## [GIVEN RECORDS]

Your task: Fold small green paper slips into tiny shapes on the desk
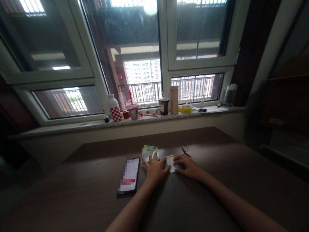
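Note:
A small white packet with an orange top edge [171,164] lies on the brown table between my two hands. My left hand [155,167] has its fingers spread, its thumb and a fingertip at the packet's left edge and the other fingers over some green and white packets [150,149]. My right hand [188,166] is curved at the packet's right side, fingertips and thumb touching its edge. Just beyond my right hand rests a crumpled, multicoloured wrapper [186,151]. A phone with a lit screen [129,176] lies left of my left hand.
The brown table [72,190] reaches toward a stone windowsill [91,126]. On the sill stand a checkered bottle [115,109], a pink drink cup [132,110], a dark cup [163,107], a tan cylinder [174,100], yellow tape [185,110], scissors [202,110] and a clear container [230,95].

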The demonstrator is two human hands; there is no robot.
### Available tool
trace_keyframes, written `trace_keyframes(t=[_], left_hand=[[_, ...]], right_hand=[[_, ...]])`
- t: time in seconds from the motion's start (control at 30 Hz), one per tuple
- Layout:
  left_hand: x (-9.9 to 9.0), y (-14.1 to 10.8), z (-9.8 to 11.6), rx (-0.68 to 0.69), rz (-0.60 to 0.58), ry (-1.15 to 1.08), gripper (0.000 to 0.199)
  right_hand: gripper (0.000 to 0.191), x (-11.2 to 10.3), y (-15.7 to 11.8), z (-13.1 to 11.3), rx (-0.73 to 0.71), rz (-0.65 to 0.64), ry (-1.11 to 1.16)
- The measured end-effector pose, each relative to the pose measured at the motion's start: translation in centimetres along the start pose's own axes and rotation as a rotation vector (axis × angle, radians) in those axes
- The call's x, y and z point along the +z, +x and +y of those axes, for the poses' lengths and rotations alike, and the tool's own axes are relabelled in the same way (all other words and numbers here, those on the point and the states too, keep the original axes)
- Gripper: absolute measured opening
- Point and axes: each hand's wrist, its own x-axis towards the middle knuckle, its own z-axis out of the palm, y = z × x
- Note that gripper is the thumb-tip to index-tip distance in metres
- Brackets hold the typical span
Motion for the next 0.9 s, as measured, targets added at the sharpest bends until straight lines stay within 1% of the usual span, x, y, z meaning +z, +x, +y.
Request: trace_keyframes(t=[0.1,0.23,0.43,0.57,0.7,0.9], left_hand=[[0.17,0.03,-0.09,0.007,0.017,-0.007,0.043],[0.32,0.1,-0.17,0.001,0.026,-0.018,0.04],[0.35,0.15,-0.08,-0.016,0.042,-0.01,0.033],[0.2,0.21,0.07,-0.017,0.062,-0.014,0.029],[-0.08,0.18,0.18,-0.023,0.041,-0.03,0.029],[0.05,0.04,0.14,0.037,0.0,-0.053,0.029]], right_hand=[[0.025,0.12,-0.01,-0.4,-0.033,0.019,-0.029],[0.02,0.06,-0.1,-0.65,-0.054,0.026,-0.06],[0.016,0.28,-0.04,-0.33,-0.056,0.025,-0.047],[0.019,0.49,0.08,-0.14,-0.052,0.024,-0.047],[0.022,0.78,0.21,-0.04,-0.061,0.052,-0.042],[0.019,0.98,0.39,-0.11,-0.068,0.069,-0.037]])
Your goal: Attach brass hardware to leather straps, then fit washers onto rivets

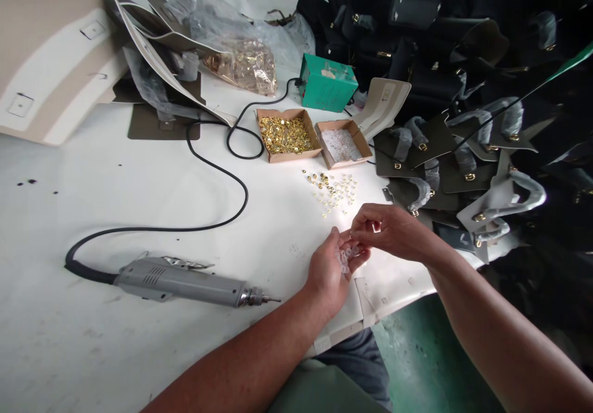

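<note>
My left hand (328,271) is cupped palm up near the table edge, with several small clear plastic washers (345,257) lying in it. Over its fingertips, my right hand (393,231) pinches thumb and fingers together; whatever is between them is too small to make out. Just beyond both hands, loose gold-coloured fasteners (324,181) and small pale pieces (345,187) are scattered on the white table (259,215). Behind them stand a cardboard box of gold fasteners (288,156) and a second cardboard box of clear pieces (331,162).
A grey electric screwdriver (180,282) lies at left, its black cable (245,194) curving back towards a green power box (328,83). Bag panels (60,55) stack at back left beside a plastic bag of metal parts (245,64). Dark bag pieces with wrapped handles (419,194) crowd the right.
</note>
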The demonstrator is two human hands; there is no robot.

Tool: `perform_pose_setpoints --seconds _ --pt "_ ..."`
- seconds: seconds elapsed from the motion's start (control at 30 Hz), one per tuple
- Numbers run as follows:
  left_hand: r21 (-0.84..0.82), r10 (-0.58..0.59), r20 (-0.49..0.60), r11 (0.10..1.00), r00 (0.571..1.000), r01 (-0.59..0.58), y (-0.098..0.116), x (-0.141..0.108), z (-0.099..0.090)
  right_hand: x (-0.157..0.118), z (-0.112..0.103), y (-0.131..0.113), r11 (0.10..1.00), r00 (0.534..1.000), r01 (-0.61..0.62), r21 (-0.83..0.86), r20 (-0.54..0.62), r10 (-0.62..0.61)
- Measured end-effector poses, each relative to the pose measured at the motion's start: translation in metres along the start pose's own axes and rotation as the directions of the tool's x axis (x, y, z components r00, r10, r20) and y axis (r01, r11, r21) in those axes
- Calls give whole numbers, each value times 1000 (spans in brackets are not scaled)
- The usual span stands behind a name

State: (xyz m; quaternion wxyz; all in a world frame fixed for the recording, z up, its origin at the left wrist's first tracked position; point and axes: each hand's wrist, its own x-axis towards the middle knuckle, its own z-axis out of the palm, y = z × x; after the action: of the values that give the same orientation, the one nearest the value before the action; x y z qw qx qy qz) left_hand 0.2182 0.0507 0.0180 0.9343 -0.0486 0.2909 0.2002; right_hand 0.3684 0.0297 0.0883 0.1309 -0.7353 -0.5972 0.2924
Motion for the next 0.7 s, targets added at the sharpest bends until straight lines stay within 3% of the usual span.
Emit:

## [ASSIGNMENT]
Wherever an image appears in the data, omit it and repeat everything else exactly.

## [RESPONSE BELOW]
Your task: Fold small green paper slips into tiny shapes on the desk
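Note:
A small white packet with an orange top edge [171,164] lies on the brown table between my two hands. My left hand [155,167] has its fingers spread, its thumb and a fingertip at the packet's left edge and the other fingers over some green and white packets [150,149]. My right hand [188,166] is curved at the packet's right side, fingertips and thumb touching its edge. Just beyond my right hand rests a crumpled, multicoloured wrapper [186,151]. A phone with a lit screen [129,176] lies left of my left hand.
The brown table [72,190] reaches toward a stone windowsill [91,126]. On the sill stand a checkered bottle [115,109], a pink drink cup [132,110], a dark cup [163,107], a tan cylinder [174,100], yellow tape [185,110], scissors [202,110] and a clear container [230,95].
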
The demonstrator is two human hands; there is no robot.
### Available tool
trace_keyframes, written `trace_keyframes(t=[_], left_hand=[[_, ...]], right_hand=[[_, ...]])`
- t: time in seconds from the motion's start (control at 30 Hz), one per tuple
- Layout:
  left_hand: x (-9.9 to 9.0), y (-14.1 to 10.8), z (-9.8 to 11.6), rx (-0.68 to 0.69), rz (-0.60 to 0.58), ry (-1.15 to 1.08), gripper (0.000 to 0.199)
  right_hand: gripper (0.000 to 0.191), x (-11.2 to 10.3), y (-15.7 to 11.8), z (-13.1 to 11.3), rx (-0.73 to 0.71), rz (-0.65 to 0.64), ry (-1.11 to 1.16)
- The measured end-effector pose, each relative to the pose measured at the motion's start: translation in centimetres along the start pose's own axes and rotation as a rotation vector (axis × angle, radians) in those axes
- The call's x, y and z point along the +z, +x and +y of those axes, for the poses' lengths and rotations alike, and the tool's own axes are relabelled in the same way (all other words and numbers here, those on the point and the states too, keep the original axes)
- Gripper: absolute measured opening
- Point and axes: each hand's wrist, its own x-axis towards the middle knuckle, its own z-axis out of the palm, y = z × x
- Note that gripper is the thumb-tip to index-tip distance in metres
- Brackets hold the typical span
Motion for the next 0.9 s, as measured, targets added at the sharpest bends until straight lines stay within 1% of the usual span, x, y, z meaning +z, +x, +y.
Request: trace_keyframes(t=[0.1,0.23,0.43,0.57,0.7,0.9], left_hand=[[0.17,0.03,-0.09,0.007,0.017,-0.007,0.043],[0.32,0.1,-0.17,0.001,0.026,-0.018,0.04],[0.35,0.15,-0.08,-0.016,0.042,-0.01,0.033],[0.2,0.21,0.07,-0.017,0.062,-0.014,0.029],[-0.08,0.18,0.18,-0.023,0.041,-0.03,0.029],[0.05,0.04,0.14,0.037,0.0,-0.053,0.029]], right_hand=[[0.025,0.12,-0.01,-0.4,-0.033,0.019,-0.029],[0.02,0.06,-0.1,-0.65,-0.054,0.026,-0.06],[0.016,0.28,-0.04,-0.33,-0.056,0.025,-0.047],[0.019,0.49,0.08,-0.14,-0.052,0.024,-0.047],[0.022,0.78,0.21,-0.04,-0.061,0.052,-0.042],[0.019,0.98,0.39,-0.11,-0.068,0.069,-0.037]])
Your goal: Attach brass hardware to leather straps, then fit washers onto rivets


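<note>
My left hand (328,271) is cupped palm up near the table edge, with several small clear plastic washers (345,257) lying in it. Over its fingertips, my right hand (393,231) pinches thumb and fingers together; whatever is between them is too small to make out. Just beyond both hands, loose gold-coloured fasteners (324,181) and small pale pieces (345,187) are scattered on the white table (259,215). Behind them stand a cardboard box of gold fasteners (288,156) and a second cardboard box of clear pieces (331,162).
A grey electric screwdriver (180,282) lies at left, its black cable (245,194) curving back towards a green power box (328,83). Bag panels (60,55) stack at back left beside a plastic bag of metal parts (245,64). Dark bag pieces with wrapped handles (419,194) crowd the right.
</note>
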The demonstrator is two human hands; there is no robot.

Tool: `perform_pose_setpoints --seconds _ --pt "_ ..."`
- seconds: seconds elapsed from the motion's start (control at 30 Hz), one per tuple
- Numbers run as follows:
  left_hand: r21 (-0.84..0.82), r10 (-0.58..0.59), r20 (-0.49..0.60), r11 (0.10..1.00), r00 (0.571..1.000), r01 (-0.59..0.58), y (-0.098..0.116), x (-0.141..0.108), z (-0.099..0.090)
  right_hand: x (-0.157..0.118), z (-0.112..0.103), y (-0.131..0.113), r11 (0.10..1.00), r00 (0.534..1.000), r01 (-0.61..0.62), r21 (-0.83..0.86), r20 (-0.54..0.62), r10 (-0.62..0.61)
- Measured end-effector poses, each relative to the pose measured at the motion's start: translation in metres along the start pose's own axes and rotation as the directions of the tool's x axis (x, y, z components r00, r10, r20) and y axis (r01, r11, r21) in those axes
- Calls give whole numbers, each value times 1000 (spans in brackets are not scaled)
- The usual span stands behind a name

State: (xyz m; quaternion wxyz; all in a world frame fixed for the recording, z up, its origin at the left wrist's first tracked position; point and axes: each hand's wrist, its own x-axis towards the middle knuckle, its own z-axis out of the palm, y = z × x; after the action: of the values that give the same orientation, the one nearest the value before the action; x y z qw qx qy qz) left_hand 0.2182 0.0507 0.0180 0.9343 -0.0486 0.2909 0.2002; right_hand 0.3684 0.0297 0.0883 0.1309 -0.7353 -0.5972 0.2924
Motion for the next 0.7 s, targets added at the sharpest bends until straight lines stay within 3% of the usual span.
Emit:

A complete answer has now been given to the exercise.